Another word about Voice

“Oh, I don’t read that genre.”

How many times do you hear or say that? *raises hand* I say it all the time. Since my entire life is about reading, I have my staple of favorite authors whom I read in my free time <insert maniacal laughter here>. And I rarely venture off my narrow ledge…until now.

Through a circuitous route of silliness and tongue-wagging, I clicked over to Stacia Kane’s website. Since she has a wicked sense of humor, I was eager to see her books. Now, Stacia writes urban fantasy – not a genre I read. But I read the sample chapter of Unholy Ghosts and was hooked, and bought her book.

I’m trying to broaden my literary horizons from my usual private reading fare, but I never saw myself reading this particular genre. So how did Stacia hook me? Her Voice. I love it. Her writing style is so unique that I would recognize her writing anywhere…yeah, after only one chapter.

So what do I mean by Voice? If you google it, you’ll see all kinds of definitions. For me, Voice is the distinctive writing style that separates the author from the pack. And Stacia accomplishes this by the bucket load – to the point where I chose to read something that I wouldn’t have normally picked up.

I know this idea of Voice confuses a lot of people, and I’ve written about it a number of times. To simplify things, think about your friends. Do you have one friend who has a unique way of expressing herself, to the point where you say, “Uh huh, only YOU would say that.”

That is Voice…and it’s a writer’s bestest friend. I’ve seen stories that had huge potential due to their subject matter, but the Voice was so dry and vanilla that it was hard to stay engaged. Books need personality – and they gain that through our little buddy, Voice. For example, John Lescroart (one of the nicest Big Deal authors in the world) has a distinction for dialog. I’ve followed his career from the early days, so it’s hard to remember all the different plotlines – which are all very good. But what always keeps me coming back is his dialog because it’s the glue of the characters that keep me turning the pages.

You want to avoid making your writing look like anyone could have written it. Anyone can crank out vanilla writing, but it takes a certain amount of letting go in order to distinguish your writing style to the point where readers are rendered helpless against your talents and MUST buy your book – even if it’s not in a genre they normally read.

Lean Into Yourself

I remember talking to a woman at a writer’s conference. She was so screamingly funny, that I told her to please send me her manuscript. I couldn’t wait because I thought anyone who was that witty in person must write like the wind. To the contrary, it was like someone sucked out her personality and left a minimalist, dull, flat, vanilla writing style in its place. And I’ve seen this numerous times.

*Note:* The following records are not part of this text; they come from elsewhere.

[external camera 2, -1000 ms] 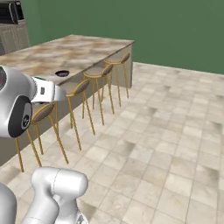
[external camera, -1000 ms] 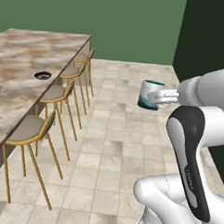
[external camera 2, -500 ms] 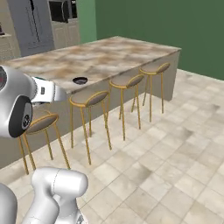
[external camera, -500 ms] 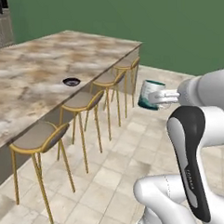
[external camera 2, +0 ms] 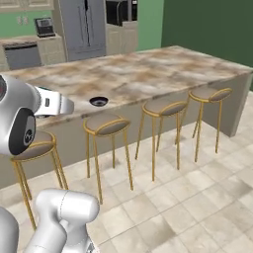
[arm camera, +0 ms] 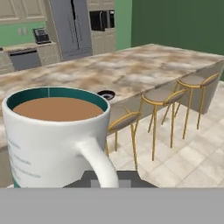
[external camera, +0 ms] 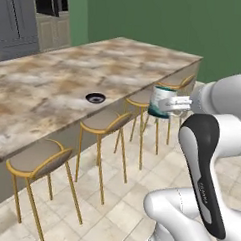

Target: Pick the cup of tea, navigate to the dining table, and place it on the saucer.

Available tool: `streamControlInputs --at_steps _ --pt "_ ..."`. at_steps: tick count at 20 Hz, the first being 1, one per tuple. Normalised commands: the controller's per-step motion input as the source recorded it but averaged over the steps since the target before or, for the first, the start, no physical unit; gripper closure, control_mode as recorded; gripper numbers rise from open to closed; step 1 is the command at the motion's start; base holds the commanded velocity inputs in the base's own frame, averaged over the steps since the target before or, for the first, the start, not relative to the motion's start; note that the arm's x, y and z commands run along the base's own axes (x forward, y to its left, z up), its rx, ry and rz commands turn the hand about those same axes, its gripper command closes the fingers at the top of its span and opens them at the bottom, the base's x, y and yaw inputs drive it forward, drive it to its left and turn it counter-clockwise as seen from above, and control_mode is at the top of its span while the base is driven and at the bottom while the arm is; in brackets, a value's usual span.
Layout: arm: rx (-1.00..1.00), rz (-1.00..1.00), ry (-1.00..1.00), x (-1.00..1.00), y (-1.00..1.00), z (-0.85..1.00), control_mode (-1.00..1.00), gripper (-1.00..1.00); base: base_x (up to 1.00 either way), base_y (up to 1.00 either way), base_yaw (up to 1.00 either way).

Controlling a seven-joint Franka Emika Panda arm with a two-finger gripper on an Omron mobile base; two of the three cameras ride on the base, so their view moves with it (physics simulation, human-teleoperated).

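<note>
Left base view: cup of tea (external camera: 160,101) in gripper (external camera: 174,103).

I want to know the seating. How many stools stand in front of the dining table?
4 along the table's front: nearest stool, second stool, third stool, far stool by the table's end. More may be hidden behind the arm.

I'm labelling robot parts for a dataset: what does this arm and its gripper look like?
The arm has glossy white, rounded shells with dark grey-black joint sections; one dark link carries small pale lettering. The gripper is a white, boxy hand. No loose cables show.
</note>
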Motion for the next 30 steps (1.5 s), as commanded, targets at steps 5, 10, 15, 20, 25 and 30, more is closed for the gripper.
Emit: streamControlInputs --at_steps 5,10,15,20,25,30 --pt "0.0 0.0 0.0 0.0 0.0 0.0 1.0 1.0 0.74 -1.0 0.41" --pt "0.0 0.0 0.0 0.0 0.0 0.0 1.0 1.0 0.93 -0.88 0.4" --pt "0.0 0.0 0.0 0.0 0.0 0.0 1.0 1.0 1.0 -0.54 0.37" --pt "0.0 0.0 0.0 0.0 0.0 0.0 1.0 1.0 0.82 -0.23 0.3" --pt "0.0 0.0 0.0 0.0 0.0 0.0 1.0 1.0 0.69 0.01 0.2" --pt "0.0 0.0 0.0 0.0 0.0 0.0 1.0 1.0 0.54 0.12 0.09"
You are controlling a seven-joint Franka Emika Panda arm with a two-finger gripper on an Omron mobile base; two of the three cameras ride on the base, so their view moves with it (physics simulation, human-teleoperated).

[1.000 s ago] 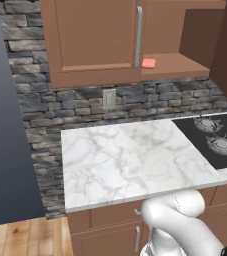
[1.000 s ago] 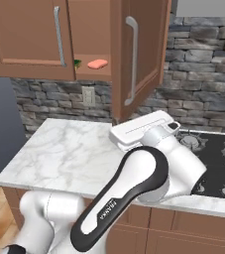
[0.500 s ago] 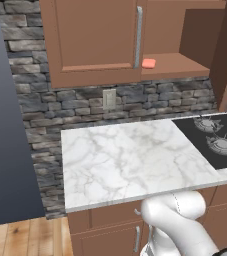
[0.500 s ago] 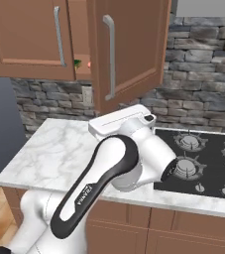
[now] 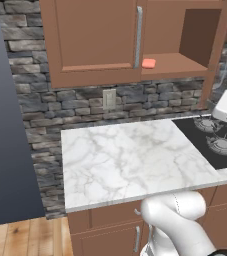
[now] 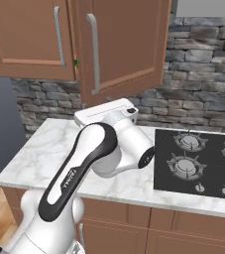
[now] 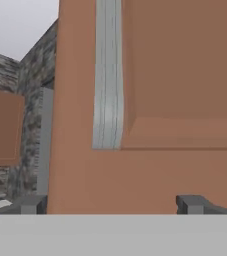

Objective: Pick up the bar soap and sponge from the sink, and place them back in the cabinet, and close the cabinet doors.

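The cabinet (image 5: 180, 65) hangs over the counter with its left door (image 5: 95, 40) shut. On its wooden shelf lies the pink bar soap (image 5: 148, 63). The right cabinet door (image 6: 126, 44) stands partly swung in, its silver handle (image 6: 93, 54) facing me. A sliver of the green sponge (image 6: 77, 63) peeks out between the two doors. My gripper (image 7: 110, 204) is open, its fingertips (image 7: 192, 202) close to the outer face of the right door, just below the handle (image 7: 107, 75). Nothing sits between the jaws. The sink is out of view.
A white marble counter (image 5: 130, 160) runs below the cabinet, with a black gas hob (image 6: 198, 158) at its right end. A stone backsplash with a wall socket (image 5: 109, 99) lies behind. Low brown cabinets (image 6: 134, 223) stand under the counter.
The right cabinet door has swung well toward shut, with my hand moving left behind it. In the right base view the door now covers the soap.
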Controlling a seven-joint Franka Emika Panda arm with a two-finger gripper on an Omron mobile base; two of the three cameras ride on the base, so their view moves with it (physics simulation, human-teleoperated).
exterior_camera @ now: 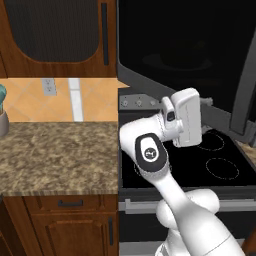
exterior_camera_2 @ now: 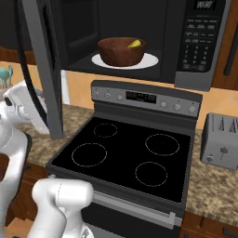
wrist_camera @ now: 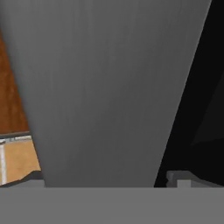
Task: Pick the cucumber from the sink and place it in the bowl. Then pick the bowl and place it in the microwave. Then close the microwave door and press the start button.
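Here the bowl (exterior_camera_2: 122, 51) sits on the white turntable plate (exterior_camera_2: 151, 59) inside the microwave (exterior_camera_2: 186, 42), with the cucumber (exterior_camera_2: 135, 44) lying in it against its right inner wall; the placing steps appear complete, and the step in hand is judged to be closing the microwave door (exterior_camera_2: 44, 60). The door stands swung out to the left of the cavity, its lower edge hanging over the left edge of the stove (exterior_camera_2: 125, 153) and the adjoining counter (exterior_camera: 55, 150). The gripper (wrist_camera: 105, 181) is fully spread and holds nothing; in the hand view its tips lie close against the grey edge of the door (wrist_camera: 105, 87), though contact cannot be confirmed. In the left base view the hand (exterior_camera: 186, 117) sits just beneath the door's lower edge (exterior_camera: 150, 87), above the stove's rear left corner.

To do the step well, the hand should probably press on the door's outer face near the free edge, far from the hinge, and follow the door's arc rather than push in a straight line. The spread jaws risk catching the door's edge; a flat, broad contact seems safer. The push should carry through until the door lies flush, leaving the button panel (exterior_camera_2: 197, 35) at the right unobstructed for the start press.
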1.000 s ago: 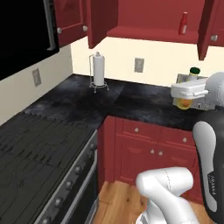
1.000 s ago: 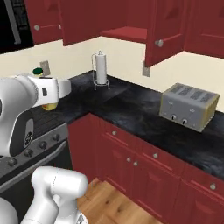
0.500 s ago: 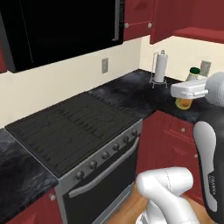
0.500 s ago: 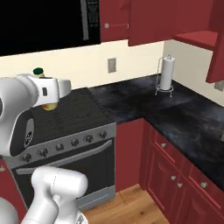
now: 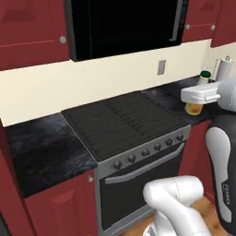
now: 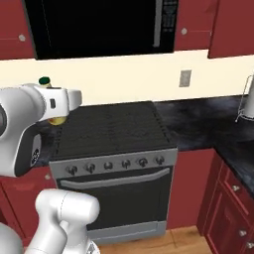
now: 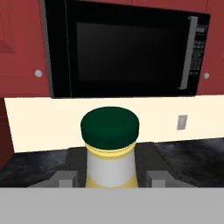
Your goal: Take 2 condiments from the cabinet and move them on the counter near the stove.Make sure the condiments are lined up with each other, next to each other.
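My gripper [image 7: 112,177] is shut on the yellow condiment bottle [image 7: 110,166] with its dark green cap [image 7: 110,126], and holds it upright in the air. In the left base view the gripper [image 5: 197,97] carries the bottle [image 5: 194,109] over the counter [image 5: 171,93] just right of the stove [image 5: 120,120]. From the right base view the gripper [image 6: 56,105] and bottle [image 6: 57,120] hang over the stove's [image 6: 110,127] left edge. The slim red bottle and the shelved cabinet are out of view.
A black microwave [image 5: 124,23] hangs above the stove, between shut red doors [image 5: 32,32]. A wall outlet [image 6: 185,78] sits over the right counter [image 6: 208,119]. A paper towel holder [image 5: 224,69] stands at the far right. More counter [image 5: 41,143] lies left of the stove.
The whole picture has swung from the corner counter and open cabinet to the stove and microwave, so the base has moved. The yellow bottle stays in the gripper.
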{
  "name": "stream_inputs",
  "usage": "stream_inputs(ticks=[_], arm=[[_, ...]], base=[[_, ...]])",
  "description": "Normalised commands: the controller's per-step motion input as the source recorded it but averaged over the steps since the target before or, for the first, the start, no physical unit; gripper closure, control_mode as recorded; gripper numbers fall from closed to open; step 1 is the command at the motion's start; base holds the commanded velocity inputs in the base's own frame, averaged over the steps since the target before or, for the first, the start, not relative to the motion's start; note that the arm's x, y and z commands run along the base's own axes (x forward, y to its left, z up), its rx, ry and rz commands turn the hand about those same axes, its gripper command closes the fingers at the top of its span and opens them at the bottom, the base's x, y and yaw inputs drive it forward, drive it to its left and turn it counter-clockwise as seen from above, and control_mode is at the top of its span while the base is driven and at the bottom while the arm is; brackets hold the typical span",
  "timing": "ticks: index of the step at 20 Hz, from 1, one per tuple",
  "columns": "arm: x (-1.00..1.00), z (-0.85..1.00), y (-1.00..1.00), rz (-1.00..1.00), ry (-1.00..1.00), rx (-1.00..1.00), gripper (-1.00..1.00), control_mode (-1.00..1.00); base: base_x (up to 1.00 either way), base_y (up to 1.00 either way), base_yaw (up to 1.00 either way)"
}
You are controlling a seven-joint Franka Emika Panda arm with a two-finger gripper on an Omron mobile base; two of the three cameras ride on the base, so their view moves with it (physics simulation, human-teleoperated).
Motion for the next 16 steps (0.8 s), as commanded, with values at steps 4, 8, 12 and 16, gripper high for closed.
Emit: stream_inputs(ticks=[4, 8, 12, 16], arm=[[0.00, 0.00, 0.00, 0.00, 0.00, 0.00, 1.00, 1.00], [0.00, 0.00, 0.00, 0.00, 0.00, 0.00, 1.00, 1.00], [0.00, 0.00, 0.00, 0.00, 0.00, 0.00, 1.00, 1.00], [0.00, 0.00, 0.00, 0.00, 0.00, 0.00, 1.00, 1.00]], base=[[0.00, 0.79, 0.33], [0.01, 0.84, 0.17], [0.14, 0.58, 0.14], [0.23, 0.36, 0.18]])
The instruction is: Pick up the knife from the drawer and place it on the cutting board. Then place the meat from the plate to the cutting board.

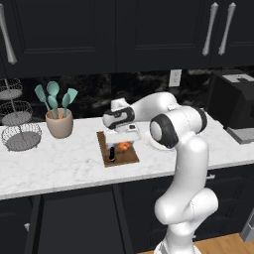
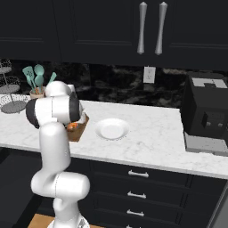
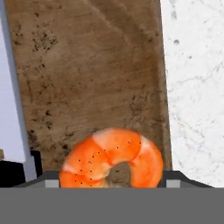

Just because you sit in front of a computer to tippy type your story out means that you fork over your personality because you’re afraid you won’t be taken seriously. NOOOO. This is the time you need to channel…and honor…your fabulous personality, and let it barf out in your writing. Lean into who you are, and let it come out in your writing. You’re being true to you by letting you out.

In the course of writing you’re creating your unique, distinct voice. Heck, consider this blog. How I write is exactly how I speak. It has my distinct voice, which allows readers to know who I am and how I express myself. I carry that same voice over to The Writer’s Essential Tackle Box, and my novel, Donovan’s Paradigm just as Stacia does with her writing.

Obviously, you need to be mindful of how you channel your voice because you need to balance the narrative and the dialog. I suggest you read the sample chap of Stacia’s book, Unholy Ghosts, because she’s very effective in establishing an immediate, memorable tone.

And speaking of Voice and my literary hero, John Lescroart, he  has a great blog post about Narrative Voice.

4 Responses to Another word about Voice

  1. drtombibey says:

    My voice is to write physician bluegrass fiction. I am so unique that I’m the only author in my genre.

    Dr. Tom Bibey, author, “The Mandolin Case”

  2. What feels right to me in nonfiction is virtually impossible to achieve in fiction. I’m vanilla. So I don’t write fiction. I’m a jack-of-one-trade.

  3. Val, depending on what kind of nonfiction you write, voice is still very much in play. Narrative nonfiction, for instance needs every bit of voice as fiction.

  4. Very helpful piece on a challenging aspect of writing. Maybe we should try taping ourselves…or our subjects to more easily translate voice to the written word.